Prince Felipe and then-Princess Isabel were married on November 20, 1947. They had four children (Carlos, Ana, Andrés and Eduardo). Photo: AFP Archive

Philip of Edinburgh was considered “the only man in the world who treated the queen as a human being, as an equal.” Photo: AFP Archive
Meanwhile, Felipe studied in England, France, and Germany, and at the age of 18 he joined the United Kingdom Army in 1939. Three years later, he was promoted to first lieutenant.
Shortly after reaching the age and burying of one of his sisters, the paths of the future Duke of Edinburgh took him back to Greece with the intention of living with his mother who had returned to that country a year earlier to work with those poor.

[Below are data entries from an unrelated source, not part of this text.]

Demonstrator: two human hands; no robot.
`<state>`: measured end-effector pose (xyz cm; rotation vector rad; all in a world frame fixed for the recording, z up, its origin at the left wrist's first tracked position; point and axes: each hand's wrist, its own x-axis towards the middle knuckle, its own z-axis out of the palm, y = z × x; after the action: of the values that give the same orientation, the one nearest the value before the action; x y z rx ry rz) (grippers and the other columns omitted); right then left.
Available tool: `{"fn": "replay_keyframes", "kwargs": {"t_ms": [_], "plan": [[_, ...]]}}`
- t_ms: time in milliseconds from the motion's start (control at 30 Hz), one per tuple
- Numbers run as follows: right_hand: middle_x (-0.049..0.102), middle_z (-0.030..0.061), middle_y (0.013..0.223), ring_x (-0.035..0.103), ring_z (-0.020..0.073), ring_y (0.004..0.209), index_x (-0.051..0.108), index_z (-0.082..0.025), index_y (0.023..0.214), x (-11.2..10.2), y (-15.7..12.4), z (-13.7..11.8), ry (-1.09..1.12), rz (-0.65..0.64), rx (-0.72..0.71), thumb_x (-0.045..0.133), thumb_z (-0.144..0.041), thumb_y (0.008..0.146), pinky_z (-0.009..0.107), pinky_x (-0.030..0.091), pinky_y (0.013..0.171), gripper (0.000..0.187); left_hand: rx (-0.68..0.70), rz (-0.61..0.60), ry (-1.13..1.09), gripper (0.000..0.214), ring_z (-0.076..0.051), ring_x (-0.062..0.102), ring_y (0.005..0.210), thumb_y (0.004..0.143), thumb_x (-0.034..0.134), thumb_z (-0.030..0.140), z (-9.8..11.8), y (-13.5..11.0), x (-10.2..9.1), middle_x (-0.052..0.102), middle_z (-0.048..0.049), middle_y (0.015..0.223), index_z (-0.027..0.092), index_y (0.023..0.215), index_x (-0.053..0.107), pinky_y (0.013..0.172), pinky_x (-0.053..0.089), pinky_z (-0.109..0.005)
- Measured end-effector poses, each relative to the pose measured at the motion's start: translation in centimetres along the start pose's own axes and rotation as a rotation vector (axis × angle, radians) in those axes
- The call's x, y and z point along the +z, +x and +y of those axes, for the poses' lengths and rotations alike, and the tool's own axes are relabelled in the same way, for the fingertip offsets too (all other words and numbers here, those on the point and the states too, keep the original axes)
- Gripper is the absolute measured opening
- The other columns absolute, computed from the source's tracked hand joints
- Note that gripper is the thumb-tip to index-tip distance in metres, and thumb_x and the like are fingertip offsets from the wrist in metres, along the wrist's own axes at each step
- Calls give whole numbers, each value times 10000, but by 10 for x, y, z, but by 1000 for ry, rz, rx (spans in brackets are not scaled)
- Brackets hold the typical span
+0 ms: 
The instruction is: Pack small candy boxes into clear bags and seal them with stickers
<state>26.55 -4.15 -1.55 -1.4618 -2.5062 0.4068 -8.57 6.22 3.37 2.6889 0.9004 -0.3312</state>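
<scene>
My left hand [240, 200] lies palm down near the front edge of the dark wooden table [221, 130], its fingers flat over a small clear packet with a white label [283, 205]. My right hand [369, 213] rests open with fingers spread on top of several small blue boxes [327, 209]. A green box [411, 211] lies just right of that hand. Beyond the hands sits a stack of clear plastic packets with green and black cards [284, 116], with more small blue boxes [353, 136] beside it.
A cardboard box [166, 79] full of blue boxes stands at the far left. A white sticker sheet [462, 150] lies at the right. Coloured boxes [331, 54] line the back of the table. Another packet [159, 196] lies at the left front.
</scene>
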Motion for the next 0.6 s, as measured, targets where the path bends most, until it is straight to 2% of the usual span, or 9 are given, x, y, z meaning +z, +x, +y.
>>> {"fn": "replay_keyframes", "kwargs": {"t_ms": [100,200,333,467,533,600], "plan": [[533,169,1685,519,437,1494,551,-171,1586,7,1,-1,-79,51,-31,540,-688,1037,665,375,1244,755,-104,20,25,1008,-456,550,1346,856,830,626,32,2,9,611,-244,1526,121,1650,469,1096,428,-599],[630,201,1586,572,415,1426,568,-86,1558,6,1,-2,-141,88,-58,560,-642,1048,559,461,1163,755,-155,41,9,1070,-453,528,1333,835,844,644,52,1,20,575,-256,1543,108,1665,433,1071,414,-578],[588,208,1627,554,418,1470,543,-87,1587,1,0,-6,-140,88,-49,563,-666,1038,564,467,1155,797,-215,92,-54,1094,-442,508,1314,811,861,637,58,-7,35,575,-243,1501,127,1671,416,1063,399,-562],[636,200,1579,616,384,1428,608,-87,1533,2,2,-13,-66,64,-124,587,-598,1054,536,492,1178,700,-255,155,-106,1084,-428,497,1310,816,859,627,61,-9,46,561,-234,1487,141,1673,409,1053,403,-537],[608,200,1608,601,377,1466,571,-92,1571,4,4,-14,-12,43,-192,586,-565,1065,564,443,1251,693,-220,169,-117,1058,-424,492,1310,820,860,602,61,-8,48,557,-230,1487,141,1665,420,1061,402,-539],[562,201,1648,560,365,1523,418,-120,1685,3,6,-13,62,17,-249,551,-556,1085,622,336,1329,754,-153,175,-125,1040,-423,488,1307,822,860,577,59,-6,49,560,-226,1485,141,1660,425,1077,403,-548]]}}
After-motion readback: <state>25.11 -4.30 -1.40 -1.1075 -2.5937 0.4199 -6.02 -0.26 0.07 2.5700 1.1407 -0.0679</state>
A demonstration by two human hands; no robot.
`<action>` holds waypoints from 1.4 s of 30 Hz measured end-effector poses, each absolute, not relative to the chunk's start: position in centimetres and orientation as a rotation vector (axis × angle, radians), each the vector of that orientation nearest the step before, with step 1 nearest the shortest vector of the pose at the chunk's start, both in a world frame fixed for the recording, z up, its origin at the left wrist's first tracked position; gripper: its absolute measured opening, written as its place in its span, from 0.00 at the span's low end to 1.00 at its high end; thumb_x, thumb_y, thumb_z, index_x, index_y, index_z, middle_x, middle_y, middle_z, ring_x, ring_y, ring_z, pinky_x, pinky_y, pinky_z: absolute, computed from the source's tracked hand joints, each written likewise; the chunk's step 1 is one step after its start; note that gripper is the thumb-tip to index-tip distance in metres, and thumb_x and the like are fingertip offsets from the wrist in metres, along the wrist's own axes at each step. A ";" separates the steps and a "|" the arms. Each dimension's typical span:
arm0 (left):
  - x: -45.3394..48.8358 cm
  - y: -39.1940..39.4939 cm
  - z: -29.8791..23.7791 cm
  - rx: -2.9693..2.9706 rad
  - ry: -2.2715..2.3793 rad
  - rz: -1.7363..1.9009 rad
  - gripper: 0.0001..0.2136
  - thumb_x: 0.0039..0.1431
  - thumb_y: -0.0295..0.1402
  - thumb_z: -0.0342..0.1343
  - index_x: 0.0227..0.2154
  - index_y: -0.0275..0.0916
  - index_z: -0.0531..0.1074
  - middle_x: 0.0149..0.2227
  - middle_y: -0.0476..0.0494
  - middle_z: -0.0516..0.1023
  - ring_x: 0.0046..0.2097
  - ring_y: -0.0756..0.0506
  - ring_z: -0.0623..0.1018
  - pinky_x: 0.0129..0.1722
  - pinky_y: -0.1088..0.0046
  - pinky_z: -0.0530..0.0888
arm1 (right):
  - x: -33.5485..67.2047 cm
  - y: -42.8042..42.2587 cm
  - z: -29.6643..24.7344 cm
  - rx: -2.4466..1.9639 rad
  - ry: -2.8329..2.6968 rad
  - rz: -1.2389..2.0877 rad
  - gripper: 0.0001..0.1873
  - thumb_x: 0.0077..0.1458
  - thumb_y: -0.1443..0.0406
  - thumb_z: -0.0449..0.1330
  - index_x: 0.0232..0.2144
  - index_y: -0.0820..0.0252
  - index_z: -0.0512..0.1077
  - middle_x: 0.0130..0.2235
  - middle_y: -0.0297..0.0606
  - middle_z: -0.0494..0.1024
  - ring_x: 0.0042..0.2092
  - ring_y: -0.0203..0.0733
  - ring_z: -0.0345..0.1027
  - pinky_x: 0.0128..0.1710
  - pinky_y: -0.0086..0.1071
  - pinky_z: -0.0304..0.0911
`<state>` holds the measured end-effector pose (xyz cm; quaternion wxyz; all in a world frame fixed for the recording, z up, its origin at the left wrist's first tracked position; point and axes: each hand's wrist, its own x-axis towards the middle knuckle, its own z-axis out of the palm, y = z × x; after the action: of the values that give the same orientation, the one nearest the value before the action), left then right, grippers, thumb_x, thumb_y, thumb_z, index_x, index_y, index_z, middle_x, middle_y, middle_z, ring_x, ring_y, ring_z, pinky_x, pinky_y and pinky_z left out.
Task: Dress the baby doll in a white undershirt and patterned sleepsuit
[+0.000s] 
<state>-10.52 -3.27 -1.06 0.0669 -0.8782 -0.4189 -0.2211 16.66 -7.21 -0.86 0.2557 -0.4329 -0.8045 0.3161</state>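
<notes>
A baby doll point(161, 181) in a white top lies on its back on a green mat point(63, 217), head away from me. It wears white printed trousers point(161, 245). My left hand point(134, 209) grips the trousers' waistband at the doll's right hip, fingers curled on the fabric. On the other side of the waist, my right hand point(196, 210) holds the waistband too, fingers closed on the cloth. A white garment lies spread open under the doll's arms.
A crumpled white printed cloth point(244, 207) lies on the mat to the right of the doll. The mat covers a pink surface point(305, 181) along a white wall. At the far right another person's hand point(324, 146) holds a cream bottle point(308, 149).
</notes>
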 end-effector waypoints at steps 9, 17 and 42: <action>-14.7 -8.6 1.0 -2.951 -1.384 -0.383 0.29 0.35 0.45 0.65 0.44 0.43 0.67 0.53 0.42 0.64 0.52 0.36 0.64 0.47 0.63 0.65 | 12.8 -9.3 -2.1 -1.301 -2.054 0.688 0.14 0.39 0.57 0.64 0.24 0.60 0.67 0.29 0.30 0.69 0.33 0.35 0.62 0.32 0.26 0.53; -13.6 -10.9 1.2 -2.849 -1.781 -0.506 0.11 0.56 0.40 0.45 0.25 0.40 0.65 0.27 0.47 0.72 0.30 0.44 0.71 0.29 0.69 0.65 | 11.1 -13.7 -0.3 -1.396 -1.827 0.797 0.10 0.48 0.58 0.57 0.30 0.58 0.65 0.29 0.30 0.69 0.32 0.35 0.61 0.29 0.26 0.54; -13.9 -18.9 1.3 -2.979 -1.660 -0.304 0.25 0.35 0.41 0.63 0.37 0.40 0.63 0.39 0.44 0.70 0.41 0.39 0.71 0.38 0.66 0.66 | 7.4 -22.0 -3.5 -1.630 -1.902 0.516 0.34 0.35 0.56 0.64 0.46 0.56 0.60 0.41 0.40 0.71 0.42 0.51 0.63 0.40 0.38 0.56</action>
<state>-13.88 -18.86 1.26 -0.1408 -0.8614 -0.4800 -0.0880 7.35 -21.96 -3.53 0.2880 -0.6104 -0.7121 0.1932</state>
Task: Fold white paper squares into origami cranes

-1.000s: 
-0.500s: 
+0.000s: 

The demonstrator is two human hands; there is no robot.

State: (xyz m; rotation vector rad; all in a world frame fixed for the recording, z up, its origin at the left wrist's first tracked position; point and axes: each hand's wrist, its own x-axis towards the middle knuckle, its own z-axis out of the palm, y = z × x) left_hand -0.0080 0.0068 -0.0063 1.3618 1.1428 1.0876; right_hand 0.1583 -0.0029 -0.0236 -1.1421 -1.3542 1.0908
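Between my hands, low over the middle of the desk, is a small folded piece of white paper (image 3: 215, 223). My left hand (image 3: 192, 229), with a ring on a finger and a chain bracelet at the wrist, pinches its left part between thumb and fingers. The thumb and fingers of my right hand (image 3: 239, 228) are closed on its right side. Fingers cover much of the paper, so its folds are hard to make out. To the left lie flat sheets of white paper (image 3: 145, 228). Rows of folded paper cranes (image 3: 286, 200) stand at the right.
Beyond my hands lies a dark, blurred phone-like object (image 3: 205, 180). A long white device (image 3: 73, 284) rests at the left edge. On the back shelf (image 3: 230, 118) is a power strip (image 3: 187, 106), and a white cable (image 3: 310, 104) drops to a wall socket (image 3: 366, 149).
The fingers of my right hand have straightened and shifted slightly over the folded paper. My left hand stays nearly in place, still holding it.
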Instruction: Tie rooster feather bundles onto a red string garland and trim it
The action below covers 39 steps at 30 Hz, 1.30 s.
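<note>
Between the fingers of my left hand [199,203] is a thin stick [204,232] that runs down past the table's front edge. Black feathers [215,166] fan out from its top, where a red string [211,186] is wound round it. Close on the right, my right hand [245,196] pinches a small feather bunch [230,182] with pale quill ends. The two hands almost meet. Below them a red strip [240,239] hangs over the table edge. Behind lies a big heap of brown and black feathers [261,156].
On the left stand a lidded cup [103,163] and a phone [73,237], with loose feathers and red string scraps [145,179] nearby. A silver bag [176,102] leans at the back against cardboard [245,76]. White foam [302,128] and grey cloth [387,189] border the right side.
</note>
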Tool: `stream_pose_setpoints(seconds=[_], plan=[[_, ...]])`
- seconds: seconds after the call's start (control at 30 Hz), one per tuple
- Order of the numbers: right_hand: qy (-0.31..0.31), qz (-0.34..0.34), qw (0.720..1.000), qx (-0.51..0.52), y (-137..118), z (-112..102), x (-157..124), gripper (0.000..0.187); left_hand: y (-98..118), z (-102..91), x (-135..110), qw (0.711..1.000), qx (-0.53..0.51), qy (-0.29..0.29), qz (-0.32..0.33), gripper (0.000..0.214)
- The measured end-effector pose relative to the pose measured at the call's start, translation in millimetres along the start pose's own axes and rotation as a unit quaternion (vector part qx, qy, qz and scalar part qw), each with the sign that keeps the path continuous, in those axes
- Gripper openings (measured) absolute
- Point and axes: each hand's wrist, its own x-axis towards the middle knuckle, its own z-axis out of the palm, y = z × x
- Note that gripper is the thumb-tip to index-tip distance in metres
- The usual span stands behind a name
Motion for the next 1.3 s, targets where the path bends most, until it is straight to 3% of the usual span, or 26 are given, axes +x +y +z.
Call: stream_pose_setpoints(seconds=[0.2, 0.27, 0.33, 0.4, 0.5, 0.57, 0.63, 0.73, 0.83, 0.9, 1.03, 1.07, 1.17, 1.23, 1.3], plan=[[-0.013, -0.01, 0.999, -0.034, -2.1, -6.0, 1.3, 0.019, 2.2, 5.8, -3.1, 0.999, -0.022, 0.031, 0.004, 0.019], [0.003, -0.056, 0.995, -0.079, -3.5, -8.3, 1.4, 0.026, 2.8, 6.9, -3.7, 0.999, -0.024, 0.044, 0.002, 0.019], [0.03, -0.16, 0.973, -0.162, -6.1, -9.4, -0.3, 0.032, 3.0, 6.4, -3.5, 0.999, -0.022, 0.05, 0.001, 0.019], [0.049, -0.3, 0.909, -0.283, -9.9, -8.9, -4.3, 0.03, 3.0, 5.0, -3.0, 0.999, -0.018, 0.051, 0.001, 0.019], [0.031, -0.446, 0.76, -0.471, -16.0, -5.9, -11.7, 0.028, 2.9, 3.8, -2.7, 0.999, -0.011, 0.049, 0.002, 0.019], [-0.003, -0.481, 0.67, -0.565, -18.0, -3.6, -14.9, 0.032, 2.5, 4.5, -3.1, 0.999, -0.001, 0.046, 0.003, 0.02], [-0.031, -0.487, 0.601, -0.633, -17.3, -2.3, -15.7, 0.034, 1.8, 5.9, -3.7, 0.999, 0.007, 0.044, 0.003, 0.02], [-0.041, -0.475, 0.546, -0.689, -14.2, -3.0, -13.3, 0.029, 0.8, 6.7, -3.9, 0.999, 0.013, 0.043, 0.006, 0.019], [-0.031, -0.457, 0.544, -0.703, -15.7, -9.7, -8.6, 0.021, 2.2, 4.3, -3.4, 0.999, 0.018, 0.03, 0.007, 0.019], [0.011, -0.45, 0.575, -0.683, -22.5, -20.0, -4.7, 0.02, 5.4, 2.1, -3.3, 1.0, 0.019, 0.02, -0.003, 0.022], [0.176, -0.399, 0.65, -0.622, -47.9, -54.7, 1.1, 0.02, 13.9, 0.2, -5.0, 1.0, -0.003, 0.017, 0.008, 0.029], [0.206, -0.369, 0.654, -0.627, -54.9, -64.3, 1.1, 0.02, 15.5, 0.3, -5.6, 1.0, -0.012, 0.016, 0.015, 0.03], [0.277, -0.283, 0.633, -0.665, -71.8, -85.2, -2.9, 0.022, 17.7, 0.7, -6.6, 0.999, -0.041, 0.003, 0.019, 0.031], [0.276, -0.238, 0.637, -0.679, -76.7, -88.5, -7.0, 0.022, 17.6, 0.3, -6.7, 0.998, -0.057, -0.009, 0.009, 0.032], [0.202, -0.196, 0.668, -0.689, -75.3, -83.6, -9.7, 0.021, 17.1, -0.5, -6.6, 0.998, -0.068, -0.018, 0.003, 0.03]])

He could only be with her for a month, as his uncle, King George II of Greece, asked her to return to the United Kingdom and continue his service in the Royal Navy.
Before the outbreak of World War II, he first served on the battleship HMS Ramillies in the Indian Ocean and, after Greece entered the war in October 1940, on the battleship HMS Valiant in the Mediterranean.
“His brilliant career saw him gather a chest full of medals that he proudly displayed at many functions. The awards included decorations for his bravery in the 1939-1945 war, where he distracted Nazi pilots during a 1943 bombing by launching a raft of smoke rafts. He was also mentioned in the Dispatches for his “vigilance” in helping to detect enemy ships, “the Daily Mail reported.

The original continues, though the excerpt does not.